Mel Frequency Cepstral Coefficients Boxplot

We have handpicked a handle of plots that correspond to the following MFCCs: 2, 3, 5 and 8, since these were listed amongst the most important using standard feature importance tools.

This a great visualization of the differences in distributions between digits for any particular MFCC. We noticed that MFCC 2 had a significantly larger but consistent portion of outliers. On the other hand, MFCC 5 had a much narrower and concentrated distribution across all digits than the other MFCCs.

These differences between digits allow the machine learning algorithm to perform better in terms of accuracy, since it is easier to distinguish the individual digits.


Machine Learning Techniques

After trying a variety of methods, including boosted decision trees and SVMs, it turns out that the simple k-nearest neighbors (KNN) algorithm performed best.

kNN works by classifying a point based on a majority vote of its k nearest-neighbors (here determined by a Euclidean distance). The number of neighbors k is typically set using a validation set.

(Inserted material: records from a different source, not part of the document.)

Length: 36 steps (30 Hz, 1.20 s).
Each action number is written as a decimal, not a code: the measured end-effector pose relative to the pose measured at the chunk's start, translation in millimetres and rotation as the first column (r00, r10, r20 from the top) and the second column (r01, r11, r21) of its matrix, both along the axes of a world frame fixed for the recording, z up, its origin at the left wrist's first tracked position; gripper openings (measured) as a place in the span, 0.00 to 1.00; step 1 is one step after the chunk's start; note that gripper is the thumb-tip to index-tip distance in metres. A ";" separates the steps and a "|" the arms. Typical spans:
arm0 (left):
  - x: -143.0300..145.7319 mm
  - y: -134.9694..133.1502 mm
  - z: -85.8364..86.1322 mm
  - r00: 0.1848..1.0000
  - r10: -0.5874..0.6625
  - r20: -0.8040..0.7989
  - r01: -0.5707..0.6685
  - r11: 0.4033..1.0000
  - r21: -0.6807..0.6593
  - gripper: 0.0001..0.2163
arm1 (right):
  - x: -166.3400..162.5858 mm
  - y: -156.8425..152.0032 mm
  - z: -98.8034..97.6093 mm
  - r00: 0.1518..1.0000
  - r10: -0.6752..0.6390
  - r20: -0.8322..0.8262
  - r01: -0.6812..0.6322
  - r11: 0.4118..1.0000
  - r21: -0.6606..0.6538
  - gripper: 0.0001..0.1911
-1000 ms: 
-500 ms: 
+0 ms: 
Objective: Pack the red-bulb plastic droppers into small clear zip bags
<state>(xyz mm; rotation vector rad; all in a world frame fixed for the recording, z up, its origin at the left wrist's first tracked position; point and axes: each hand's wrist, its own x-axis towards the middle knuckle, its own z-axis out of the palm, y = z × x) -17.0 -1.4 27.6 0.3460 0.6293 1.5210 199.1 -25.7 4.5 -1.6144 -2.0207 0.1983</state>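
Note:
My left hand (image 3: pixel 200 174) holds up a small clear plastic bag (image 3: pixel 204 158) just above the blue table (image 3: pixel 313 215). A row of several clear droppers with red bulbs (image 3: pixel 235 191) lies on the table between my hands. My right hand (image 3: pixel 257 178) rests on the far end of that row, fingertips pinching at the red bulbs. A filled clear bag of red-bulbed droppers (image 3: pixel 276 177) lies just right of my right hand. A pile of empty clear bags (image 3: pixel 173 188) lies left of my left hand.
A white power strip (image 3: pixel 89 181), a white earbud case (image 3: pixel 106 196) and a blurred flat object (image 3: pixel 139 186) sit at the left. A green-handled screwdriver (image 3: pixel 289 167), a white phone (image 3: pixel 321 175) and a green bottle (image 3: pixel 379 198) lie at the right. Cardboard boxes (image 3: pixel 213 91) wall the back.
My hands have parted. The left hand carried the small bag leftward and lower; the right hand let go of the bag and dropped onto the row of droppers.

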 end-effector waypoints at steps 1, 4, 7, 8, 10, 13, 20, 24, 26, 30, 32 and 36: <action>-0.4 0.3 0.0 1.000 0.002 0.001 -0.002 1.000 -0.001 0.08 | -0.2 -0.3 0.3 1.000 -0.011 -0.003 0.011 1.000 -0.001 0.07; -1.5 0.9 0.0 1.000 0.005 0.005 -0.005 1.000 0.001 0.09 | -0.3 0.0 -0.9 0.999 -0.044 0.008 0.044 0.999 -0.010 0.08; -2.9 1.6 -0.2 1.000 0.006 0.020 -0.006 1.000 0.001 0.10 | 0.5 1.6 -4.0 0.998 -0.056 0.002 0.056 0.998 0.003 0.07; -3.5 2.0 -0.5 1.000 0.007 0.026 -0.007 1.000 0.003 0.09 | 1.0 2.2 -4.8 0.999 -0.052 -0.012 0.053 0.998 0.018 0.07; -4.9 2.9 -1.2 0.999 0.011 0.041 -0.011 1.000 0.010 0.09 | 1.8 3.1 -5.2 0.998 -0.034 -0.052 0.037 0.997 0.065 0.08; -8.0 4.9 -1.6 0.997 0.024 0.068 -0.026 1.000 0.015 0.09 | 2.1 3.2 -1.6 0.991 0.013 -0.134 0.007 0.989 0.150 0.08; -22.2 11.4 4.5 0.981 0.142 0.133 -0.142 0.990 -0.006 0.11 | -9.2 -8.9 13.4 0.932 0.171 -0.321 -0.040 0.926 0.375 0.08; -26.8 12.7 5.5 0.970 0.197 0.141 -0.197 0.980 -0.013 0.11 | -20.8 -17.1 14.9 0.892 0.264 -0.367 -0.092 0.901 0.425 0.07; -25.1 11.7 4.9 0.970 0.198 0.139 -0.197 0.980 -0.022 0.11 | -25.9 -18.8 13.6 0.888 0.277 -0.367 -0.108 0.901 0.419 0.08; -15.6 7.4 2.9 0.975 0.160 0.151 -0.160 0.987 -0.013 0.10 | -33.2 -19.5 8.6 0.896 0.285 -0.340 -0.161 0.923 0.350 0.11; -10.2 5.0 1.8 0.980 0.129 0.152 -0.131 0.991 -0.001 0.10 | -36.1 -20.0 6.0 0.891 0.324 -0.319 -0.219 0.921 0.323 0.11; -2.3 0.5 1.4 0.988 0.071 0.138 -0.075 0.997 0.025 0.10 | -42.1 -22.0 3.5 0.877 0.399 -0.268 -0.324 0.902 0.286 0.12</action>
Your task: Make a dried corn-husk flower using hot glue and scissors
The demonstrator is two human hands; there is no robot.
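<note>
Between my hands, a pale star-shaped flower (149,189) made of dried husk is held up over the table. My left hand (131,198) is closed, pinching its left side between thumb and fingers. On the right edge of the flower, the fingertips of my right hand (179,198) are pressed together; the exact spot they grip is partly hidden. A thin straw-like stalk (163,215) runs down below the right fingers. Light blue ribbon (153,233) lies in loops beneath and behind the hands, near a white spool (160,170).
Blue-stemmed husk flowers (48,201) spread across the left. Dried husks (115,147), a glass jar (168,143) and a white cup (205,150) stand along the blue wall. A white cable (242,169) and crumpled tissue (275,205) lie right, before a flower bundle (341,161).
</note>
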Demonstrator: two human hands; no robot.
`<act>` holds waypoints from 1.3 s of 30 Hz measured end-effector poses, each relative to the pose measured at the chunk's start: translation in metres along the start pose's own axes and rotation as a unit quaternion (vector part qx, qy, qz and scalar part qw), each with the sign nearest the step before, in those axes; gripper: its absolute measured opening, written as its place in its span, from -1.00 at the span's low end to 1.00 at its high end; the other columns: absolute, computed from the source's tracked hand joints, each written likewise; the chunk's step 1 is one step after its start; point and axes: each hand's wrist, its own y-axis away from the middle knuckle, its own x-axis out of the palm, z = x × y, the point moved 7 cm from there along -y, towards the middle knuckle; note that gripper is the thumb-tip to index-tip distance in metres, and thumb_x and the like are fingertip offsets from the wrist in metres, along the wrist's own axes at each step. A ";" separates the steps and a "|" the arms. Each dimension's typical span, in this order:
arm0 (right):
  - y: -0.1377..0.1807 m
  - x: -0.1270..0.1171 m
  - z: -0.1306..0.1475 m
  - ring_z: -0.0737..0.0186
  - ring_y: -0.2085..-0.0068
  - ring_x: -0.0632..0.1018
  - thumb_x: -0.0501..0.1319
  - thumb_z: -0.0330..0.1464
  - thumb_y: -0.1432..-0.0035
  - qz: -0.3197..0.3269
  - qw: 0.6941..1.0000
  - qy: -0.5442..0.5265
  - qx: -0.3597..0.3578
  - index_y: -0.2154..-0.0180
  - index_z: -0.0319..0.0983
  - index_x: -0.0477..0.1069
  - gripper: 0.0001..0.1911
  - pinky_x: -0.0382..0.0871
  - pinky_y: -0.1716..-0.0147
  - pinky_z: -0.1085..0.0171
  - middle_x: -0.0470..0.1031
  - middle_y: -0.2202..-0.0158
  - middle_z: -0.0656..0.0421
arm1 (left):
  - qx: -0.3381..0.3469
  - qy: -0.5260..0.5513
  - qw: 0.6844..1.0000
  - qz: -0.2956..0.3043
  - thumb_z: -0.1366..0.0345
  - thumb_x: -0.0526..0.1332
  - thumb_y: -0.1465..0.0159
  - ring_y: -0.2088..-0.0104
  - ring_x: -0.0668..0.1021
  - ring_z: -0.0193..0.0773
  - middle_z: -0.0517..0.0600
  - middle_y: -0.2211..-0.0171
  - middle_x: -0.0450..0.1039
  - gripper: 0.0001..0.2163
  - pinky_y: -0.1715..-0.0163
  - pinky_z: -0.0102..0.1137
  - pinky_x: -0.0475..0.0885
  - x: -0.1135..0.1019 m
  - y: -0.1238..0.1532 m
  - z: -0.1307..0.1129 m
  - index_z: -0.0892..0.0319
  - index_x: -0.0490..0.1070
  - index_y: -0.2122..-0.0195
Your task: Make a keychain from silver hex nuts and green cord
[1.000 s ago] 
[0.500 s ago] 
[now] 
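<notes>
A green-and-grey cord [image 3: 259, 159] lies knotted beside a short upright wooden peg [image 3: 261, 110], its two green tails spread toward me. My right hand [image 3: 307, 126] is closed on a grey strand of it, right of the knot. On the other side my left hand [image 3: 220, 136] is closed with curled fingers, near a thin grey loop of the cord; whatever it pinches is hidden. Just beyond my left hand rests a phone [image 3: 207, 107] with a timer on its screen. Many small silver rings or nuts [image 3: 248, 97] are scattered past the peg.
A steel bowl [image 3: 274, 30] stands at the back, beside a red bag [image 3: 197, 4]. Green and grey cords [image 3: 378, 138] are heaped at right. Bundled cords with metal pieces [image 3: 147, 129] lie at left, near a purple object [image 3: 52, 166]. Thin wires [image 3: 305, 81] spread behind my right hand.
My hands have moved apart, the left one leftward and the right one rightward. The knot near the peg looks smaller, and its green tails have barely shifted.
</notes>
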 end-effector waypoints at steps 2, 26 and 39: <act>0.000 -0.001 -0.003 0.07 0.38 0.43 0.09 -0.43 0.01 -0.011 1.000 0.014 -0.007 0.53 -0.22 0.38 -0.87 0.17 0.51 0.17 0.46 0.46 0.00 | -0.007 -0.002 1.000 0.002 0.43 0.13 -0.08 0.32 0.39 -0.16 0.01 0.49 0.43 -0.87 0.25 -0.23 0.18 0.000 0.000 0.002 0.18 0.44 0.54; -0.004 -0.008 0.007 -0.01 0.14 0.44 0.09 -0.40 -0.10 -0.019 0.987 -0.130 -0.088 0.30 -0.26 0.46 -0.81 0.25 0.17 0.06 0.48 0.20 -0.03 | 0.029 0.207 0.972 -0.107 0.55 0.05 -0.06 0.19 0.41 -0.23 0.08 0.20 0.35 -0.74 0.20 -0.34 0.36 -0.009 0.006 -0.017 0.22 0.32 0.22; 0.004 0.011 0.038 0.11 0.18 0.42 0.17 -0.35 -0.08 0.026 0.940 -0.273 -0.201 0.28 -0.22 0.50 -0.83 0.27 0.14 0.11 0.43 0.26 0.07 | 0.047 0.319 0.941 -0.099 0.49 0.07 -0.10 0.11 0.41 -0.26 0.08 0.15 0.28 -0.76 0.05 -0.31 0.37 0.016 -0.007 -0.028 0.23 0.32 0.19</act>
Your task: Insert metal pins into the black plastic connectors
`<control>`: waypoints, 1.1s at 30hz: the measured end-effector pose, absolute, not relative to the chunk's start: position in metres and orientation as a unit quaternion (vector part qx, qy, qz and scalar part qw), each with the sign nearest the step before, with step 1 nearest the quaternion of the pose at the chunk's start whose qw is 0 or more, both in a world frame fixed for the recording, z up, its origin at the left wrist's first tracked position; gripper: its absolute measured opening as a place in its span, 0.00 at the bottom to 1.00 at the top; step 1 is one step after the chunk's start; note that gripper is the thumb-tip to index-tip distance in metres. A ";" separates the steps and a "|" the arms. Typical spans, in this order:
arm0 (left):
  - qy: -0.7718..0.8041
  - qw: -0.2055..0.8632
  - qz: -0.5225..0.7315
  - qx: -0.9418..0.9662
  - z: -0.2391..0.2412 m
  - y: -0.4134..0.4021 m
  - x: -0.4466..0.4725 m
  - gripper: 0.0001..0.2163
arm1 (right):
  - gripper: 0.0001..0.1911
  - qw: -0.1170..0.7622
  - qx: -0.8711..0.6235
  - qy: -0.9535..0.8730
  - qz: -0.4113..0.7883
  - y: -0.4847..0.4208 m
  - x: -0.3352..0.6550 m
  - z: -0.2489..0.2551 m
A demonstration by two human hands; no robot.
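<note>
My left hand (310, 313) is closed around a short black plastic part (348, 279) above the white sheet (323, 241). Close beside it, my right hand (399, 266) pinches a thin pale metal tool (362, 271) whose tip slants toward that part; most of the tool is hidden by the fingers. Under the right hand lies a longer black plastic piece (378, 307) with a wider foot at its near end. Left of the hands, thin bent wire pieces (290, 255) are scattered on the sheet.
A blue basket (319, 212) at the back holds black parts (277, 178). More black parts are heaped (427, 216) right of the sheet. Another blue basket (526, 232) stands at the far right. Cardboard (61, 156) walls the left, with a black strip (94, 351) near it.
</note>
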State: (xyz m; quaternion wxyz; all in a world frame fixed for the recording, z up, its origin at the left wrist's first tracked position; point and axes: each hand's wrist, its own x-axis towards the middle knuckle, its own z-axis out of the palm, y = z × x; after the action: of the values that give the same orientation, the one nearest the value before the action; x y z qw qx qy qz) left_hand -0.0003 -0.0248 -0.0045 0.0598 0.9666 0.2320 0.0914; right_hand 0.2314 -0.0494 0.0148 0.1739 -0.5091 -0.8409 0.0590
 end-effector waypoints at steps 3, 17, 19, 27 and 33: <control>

Validation Set and Parameter Tuning

An important consideration when partitioning sets in data like this was to separate the validation set by speaker. If samples from the same speaker were in different sets we would experience an artificial improvement in performance, as the same person tends to say the same digit in the same way. Thus our data ended up partitioned into 44 speakers in the training set, 22 in the validation set and 22 in the test set.

Below is the performance (higher better) of the kNN algorithm on our validation set as a function of the number of neighbors used. From here, we see that there is a max at k=2, where we have set the final model.

kNN algorithm performance on validation set

Model Performance

Once we have selected the number of neighbors we add our validation set back into our training set and generate a model using the algorithm. This allows us to make a final prediction on the test set, which gives us the “real world” performance expectations.

Below is the confusion matrix for our model, which shows that on average 97% of the test data correctly. The one large error is zeroes that get misclassified as sevens 7% of the time.

Confusion Matrix of kNN algorithm for spoken langauge

This level of accuracy from such a simple analysis is a testament to the robustness of MFCCs as features for language recognition. Having clean data and generating good features are key to model performance.


Final Thoughts

The next steps for expanding this analysis would be to train the algorithm to identify, transcribe, and even understand full speech. A simple idea would be to start by identifying pauses in speech, guessing the word splits and performing an analogous supervised classification model for it.

This type analysis can start to model human speech patterns and can be used in applications from medicine to the military, from personal assistants to automated phone services.


[1] Mel Frequency Cepstral Coefficient

They are derived by first taking the Fourier transformation of a windowed signal - in this case Hamming window.  A windowed signal is obtained through a function that becomes zero-valued outside of some specific interval. The Hamming window function is then applied to create the windowed signal. Then we map the powers of the spectrum onto mel scale and take the log of those powers. Finally we perform another transformation, converting the previous result into a spectrum and taking those amplitudes as our MFCCs. The sampling rate served as one of the parameters for calculating the MFCCs. Note that this entire procedure typically needs to be performed by the data scientist, but this data was preprocessed by UCI.